>>

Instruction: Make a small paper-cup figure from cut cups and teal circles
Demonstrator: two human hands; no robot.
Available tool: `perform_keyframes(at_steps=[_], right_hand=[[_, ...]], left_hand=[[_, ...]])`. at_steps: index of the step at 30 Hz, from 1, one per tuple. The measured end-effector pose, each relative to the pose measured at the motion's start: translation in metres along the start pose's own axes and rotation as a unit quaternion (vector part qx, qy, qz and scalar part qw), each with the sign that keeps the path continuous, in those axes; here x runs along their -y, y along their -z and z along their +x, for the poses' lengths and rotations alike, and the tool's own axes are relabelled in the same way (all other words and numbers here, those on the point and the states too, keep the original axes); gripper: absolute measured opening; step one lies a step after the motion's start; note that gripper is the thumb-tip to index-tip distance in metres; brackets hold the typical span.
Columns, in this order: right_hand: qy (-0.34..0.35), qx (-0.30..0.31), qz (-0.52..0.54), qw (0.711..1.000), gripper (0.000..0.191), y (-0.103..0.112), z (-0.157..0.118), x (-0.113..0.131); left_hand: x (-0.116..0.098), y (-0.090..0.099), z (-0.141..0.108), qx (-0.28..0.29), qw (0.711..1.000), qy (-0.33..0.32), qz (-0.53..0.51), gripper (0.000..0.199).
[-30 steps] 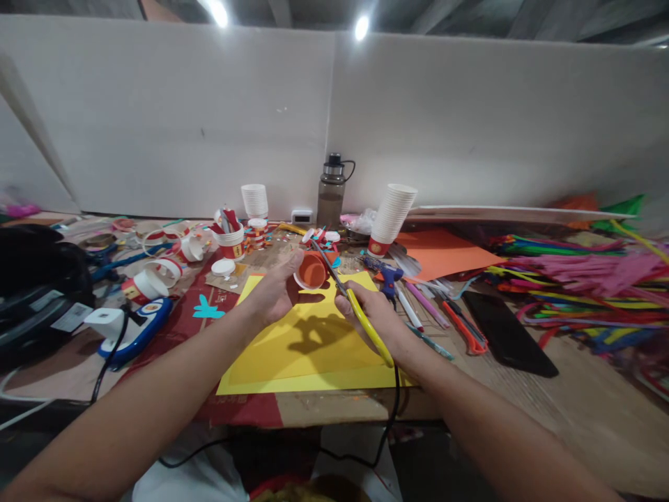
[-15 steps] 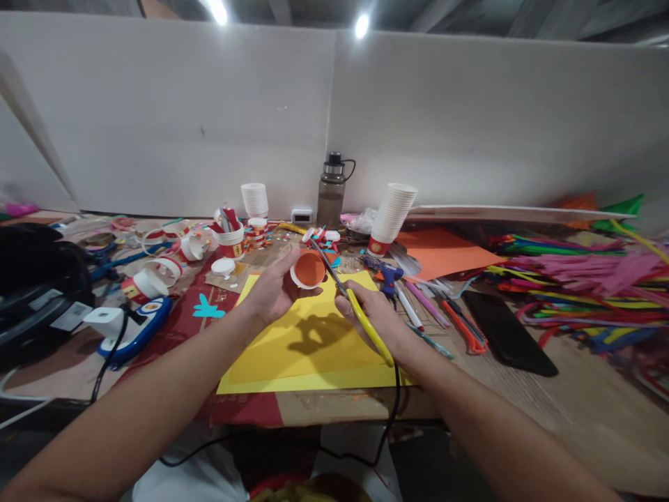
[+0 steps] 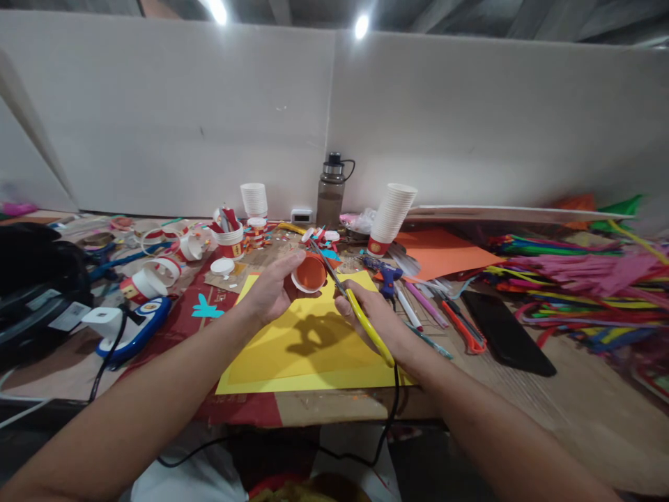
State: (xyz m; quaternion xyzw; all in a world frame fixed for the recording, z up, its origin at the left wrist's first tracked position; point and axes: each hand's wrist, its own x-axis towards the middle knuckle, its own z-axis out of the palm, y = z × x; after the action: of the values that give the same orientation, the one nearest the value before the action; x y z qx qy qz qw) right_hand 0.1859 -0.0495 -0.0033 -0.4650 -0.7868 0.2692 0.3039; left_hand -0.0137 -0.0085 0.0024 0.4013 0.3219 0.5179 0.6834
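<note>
My left hand (image 3: 274, 287) is closed around a small paper cup (image 3: 309, 272), tilted so that its orange-red round face and white rim show. Yellow-handled scissors (image 3: 360, 317) are gripped in my right hand (image 3: 368, 307), their blades lying along the right side of the cup. Whether the blades touch the cup, I cannot tell. Both hands hover above yellow paper sheets (image 3: 261, 369), on which their shadow falls. A blue cut-out paper piece (image 3: 205, 307) lies left of the sheets.
White paper cups stand in stacks, one at the right (image 3: 393, 216) and another at the left (image 3: 254, 201). A water bottle (image 3: 331, 192) is by the wall. On the right lie a blue glue gun (image 3: 389, 275), a red cutter (image 3: 465, 331), a phone (image 3: 506, 331) and pipe cleaners (image 3: 585, 272).
The cup has turned slightly in my left hand, with the fingers and thumb shifting a little. My right hand and the scissors stay almost in place.
</note>
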Motion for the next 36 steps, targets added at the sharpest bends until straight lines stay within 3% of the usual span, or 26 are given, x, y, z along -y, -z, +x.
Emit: perform_keyframes(at_steps=[36], right_hand=[[0.000,0.009,-0.011,1.000,0.037,-0.0008,-0.0016,-0.0036]], left_hand=[[-0.0095,0.0091,0.0045,0.007,0.998,0.010,0.061,0.032]])
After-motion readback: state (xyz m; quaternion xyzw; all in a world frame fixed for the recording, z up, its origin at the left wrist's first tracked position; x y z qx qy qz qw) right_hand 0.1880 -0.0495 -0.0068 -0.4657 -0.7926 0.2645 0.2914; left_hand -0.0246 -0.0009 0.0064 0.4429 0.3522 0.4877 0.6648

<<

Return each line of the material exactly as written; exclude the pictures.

EXERCISE RESPONSE →
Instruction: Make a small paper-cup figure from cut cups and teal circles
Demonstrator: two human hands; no robot.
Available tool: `perform_keyframes(at_steps=[_], right_hand=[[_, ...]], left_hand=[[_, ...]])`. at_steps: index of the step at 30 Hz, from 1, one per tuple. The measured end-effector pose, each relative to the pose measured at the motion's start: translation in metres along the start pose's own axes and rotation as a unit quaternion (vector part qx, qy, qz and scalar part qw), each with the sign that keeps the path continuous, in those axes; here x runs along their -y, y along their -z and z along their +x, for the poses' lengths and rotations alike, and the tool's own axes are relabelled in the same way (all other words and numbers here, those on the point and the states too, keep the original axes); gripper: absolute measured opening; step one lies a step after the motion's start; note that gripper is the thumb-tip to index-tip distance in metres; brackets hold the typical span.
Columns, in this order: right_hand: qy (-0.34..0.35), qx (-0.30..0.31), qz (-0.52..0.54), qw (0.711..1.000), gripper (0.000..0.191), y (-0.103..0.112), z (-0.157..0.118), x (-0.113..0.131); left_hand: x (-0.116..0.098), y (-0.090..0.099), z (-0.141..0.108), qx (-0.28..0.29), qw (0.711..1.000), qy (-0.33..0.32), qz (-0.53..0.51), gripper (0.000..0.199).
[-30 steps] 
[-15 steps] 
[+0 steps] 
State: (xyz m; quaternion xyzw; all in a world frame fixed for the recording, z up, its origin at the left wrist's first tracked position; point and axes: each hand's wrist, its own x-axis towards the middle knuckle, its own z-axis out of the palm, y = z × x; after the action: of the values that give the same orientation, the one nearest the value before the action; x y z qx qy qz qw) right_hand 0.1859 -0.0495 -0.0033 -0.4650 -0.7868 0.2692 0.3039; left_hand -0.0137 -0.0085 0.0024 0.4013 0.3219 0.5179 0.6834
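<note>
My left hand (image 3: 274, 287) is closed around a small paper cup (image 3: 309, 272), tilted so that its orange-red round face and white rim show. Yellow-handled scissors (image 3: 360, 317) are gripped in my right hand (image 3: 368, 307), their blades lying along the right side of the cup. Whether the blades touch the cup, I cannot tell. Both hands hover above yellow paper sheets (image 3: 261, 369), on which their shadow falls. A blue cut-out paper piece (image 3: 205, 307) lies left of the sheets.
White paper cups stand in stacks, one at the right (image 3: 393, 216) and another at the left (image 3: 254, 201). A water bottle (image 3: 331, 192) is by the wall. On the right lie a blue glue gun (image 3: 389, 275), a red cutter (image 3: 465, 331), a phone (image 3: 506, 331) and pipe cleaners (image 3: 585, 272).
The cup has turned slightly in my left hand, with the fingers and thumb shifting a little. My right hand and the scissors stay almost in place.
</note>
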Motion for the next 36 steps, targets added at the sharpest bends until straight lines stay within 3% of the usual span, or 26 are given, x, y, z along -y, -z, +x.
Emit: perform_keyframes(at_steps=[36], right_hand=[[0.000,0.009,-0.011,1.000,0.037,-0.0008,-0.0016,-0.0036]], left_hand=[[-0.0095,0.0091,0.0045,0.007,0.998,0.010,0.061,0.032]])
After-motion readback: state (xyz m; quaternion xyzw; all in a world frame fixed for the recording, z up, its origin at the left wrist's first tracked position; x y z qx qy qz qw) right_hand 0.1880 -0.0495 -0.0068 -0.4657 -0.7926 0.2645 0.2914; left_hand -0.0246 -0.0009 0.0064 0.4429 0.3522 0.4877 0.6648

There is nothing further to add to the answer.